I'll leave the submissions in the queue. You are not checking to see if the title exists but maybe that's because the title includes "(Thorndike Press Large Print Literacy Bridge Series)" and that was assumed to be part of the title. --Marc Kupper|talk 08:51, 27 November 2008 (UTC)

Yup -- see my responses in the Russell section above. Ahasuerus 18:52, 27 November 2008 (UTC)

Capitalisation and special characters

These needed fixing: "Harry Potter and the Half-blood Prince" - capitalised "Blood", "ATLANTIS" - changed to Initial Capital only, " Alice's Adventures in Wonderland" - changed to real apostrophe. Could any of these have been easily done before submission?
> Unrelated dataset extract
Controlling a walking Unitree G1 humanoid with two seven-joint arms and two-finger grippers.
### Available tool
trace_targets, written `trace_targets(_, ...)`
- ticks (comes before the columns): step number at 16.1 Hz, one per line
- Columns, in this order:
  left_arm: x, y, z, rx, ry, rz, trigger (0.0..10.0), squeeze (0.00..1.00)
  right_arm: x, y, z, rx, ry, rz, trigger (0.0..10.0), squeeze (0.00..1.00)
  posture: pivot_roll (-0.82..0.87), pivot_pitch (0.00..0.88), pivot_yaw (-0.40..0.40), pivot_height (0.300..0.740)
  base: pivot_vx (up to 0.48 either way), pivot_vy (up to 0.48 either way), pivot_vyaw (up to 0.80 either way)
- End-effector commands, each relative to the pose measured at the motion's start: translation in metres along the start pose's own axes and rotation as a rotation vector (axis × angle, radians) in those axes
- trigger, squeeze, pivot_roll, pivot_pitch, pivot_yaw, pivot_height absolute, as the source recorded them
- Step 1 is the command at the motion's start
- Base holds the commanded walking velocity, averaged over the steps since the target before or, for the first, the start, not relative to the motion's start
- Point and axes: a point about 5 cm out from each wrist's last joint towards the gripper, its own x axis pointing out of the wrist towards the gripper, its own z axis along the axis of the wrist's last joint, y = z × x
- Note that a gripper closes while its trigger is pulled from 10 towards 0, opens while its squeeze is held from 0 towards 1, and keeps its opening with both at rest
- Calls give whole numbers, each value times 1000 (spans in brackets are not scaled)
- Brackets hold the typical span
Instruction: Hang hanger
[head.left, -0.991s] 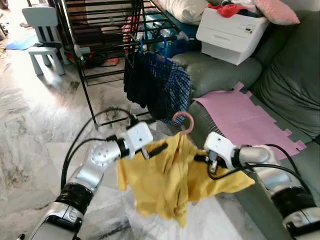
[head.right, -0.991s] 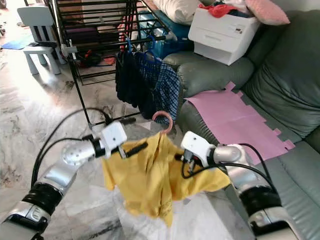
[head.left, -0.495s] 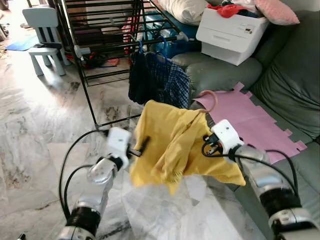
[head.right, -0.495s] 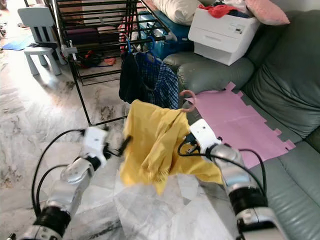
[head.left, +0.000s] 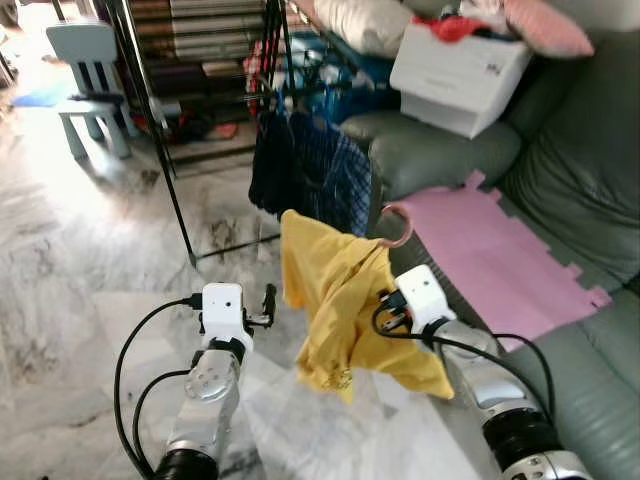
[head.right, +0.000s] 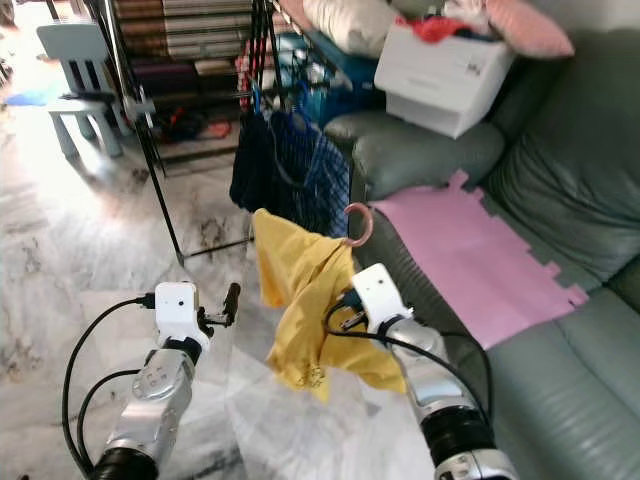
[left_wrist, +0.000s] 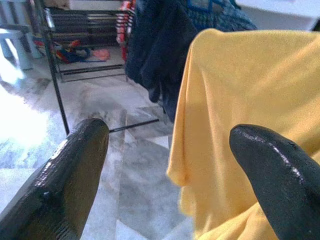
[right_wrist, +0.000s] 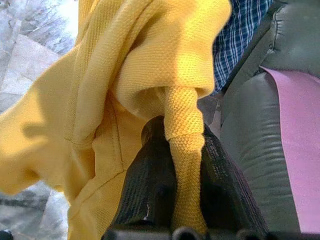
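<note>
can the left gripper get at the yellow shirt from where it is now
Probably yes: the left gripper is open and free, and the yellow shirt, held up by the right gripper, hangs just beyond its fingertips with nothing between them.

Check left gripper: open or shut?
Open. The left gripper has its fingers spread wide, nothing between them; yellow shirt hangs beyond.

No legible text, brand, number or sign anywhere. Small dark marks on the front of the white box (head.left: 455, 72) atop the grey sofa (head.left: 560, 170), too small and blurred to read. Nothing printed on the yellow shirt (head.left: 335, 290), the pink mat (head.left: 490, 255) or the white wrist housings.
</note>
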Motion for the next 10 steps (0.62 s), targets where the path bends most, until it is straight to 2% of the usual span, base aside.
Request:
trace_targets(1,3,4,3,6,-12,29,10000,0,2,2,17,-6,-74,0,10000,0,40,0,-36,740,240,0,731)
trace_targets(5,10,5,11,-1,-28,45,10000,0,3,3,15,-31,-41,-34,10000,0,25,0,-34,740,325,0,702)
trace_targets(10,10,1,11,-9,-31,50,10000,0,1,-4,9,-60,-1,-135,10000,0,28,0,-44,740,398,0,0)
BLongley 12:06, 29 November 2008 (UTC)

Also "The Witch's Boy" and "Lucinda's Secret" . BLongley 13:57, 29 November 2008 (UTC)
Apostrophes are a known issues since XML doesn't like unescaped single quotes and the Web API doesn't like it when I escape them. If I can't find a way around it today, I'll have to ask Al to look into it.
As far as capitalization goes, there are cases of weird-yet-legitimate capitalization that the software can't predict, e.g. earlier today Fixer submitted Screams BeNeath Pandora and there are always things like The Man from U.N.C.L.E. or SuperHero ABC. If I were to change the logic to enforce "regular" capitalization, I suspect that we would garble most of these cases. The only sub-case that I think is safe to always capitalize is the post-hyphen one. Ahasuerus 14:06, 29 November 2008 (UTC)

Animorphs / Submission order / Large print

It looks like no Mod wants to touch the Animorphs submissions. I'm not happy to add "Katherine Applegate" as a variant of "K. A. Applegate" which the covers seem to show, I think Amazon might be looking at Copyright pages, which do show the "Katherine" now. Unfortunately Look-inside isn't showing Title pages so there's no real way to check. I'd abandon those entries for some things we're happier to deal with. BLongley 01:01, 20 December 2008 (UTC)
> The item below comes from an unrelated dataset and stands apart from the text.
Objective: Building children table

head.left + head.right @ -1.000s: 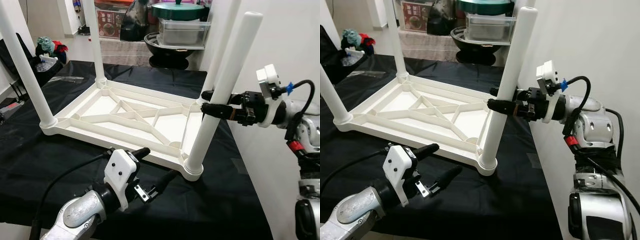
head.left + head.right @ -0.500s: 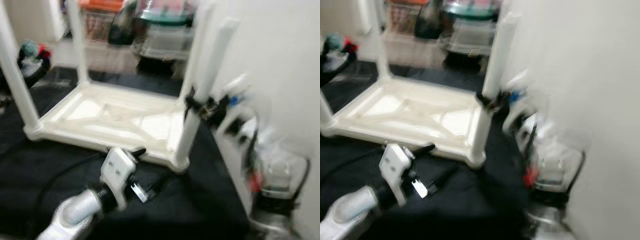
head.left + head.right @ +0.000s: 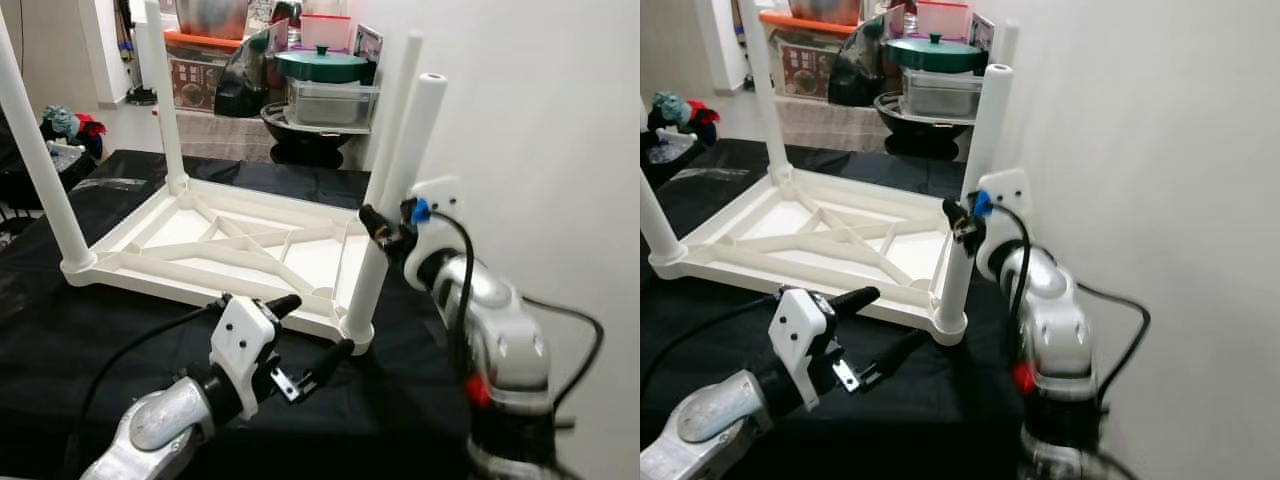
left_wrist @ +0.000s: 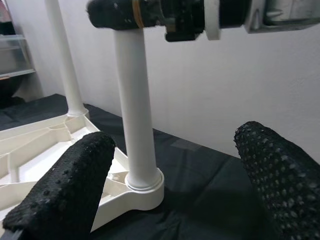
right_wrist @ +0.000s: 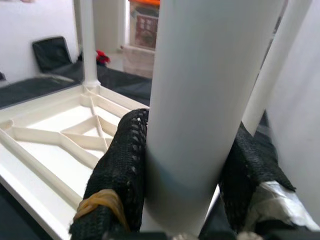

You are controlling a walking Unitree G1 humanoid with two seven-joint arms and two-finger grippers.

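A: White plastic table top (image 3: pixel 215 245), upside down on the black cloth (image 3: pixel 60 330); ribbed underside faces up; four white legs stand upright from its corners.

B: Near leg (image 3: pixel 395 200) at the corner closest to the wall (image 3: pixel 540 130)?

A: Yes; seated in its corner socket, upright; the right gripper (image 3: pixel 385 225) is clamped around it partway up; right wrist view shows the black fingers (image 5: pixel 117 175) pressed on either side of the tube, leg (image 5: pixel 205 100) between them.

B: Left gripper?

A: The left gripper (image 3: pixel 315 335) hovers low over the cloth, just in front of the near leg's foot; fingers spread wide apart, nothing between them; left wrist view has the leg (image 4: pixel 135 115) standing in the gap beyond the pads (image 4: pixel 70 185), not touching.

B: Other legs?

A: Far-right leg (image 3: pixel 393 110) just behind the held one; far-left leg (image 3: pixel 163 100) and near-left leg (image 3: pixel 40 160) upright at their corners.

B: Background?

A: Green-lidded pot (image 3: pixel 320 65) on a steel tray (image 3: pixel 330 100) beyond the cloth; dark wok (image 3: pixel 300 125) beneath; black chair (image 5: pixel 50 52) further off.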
OCLC reports that the "responsibility" -- which usually reflects what's printed on the title page -- is "K. A. Applegate"'s, so I have approved the submissions and changed the name to the "K. A." version. Ahasuerus 04:38, 21 December 2008 (UTC)
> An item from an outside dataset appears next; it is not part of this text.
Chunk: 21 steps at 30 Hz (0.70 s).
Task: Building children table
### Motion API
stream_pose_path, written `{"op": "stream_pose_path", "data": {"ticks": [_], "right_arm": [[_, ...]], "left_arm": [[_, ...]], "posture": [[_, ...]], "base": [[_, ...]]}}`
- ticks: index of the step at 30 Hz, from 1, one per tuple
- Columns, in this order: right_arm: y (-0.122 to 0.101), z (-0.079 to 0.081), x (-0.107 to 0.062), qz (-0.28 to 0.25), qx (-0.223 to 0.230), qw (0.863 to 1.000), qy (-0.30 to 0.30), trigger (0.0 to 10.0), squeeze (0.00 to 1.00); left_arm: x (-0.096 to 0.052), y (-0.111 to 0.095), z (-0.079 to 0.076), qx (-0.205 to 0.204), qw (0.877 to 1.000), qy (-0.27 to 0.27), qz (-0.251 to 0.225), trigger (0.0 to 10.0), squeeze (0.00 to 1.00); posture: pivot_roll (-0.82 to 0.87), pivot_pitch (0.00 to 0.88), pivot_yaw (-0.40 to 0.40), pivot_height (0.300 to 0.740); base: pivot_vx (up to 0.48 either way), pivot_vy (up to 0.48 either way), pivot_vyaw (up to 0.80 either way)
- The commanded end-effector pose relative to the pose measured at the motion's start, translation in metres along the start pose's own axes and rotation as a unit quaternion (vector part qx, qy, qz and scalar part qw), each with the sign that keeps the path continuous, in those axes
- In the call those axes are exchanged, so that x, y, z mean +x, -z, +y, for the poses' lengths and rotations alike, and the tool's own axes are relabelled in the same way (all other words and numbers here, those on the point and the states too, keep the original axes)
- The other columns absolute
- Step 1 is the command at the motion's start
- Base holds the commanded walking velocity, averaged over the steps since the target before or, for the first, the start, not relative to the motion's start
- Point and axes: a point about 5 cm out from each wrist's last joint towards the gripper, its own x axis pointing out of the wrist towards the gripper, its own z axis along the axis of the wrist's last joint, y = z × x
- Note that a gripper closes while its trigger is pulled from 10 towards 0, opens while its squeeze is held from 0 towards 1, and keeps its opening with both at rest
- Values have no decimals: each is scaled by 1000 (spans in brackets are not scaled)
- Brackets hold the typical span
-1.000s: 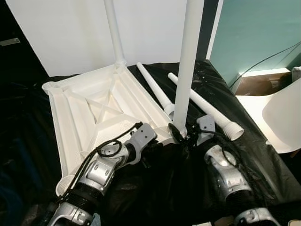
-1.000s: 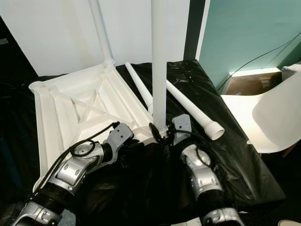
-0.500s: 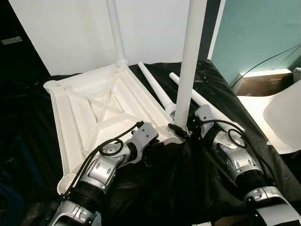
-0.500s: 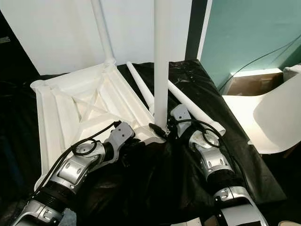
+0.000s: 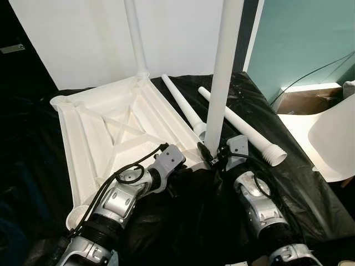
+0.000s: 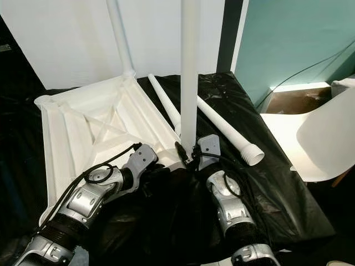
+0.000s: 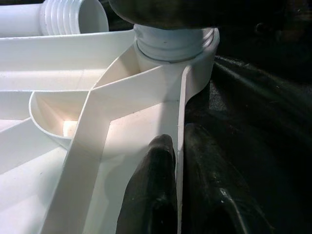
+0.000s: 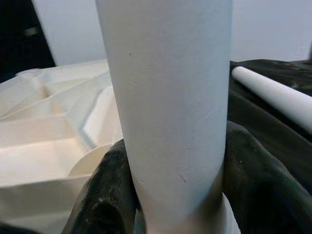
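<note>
A white table top point(image 5: 111, 127) lies upside down on a black sheet. One white leg point(image 5: 136, 39) stands at its far corner. A second upright leg point(image 5: 222, 72) stands in the near right corner socket point(image 7: 175, 53). My right gripper point(image 5: 213, 157) is shut on this leg's base, and the right wrist view has a black finger point(image 8: 105, 195) on each side of the leg point(image 8: 170, 97). My left gripper point(image 7: 179, 195) is shut on the top's rim just below that corner, one finger point(image 7: 151, 195) inside the rim and one outside.
Two loose white legs point(image 5: 183, 102) point(image 5: 249, 133) lie on the black sheet beyond the corner. A white chair point(image 5: 333, 138) and a cardboard box point(image 5: 305, 97) stand at the right. A white panel point(image 5: 83, 39) leans behind the table top.
My right forearm swung out to the right around the leg's base and has come back toward the middle, the gripper staying on the leg. The left gripper has kept its hold.
</note>
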Motion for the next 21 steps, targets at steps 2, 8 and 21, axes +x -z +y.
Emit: {"op": "stream_pose_path", "data": {"ticks": [2, 8, 21], "right_arm": [[14, -13, -6, 40, -7, 999, 33, 3882, 0], [10, -10, -7, 33, -16, 999, -37, 10000, 1000], [-19, -40, 16, 26, -72, 979, -190, 8941, 0]], "left_arm": [[-1, 36, -9, -46, 997, 5, 64, 10000, 0], [-2, 37, -9, -46, 997, 5, 67, 10000, 0], [2, 34, -8, -44, 997, 6, 64, 10000, 0]], "posture": [[43, 0, 25, 740], [46, 0, 21, 740], [30, 0, 22, 740]], "base": [[0, 0, 0], [0, 0, 0], [0, 0, 0]]}}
Which brings me on to a second topic: can you order the submissions by title and author? I've seen a group of submissions that I can recognise as being by the same author, and can go do all the merges at once after approving the entries rather than do them individually, and recently you've added 2 editions of the same title on the same day: but you've been adding several L. Frank Baum and Roger Zelazny titles over multiple days, whereas they could be more easily dealt with in one go. BLongley 01:01, 20 December 2008 (UTC)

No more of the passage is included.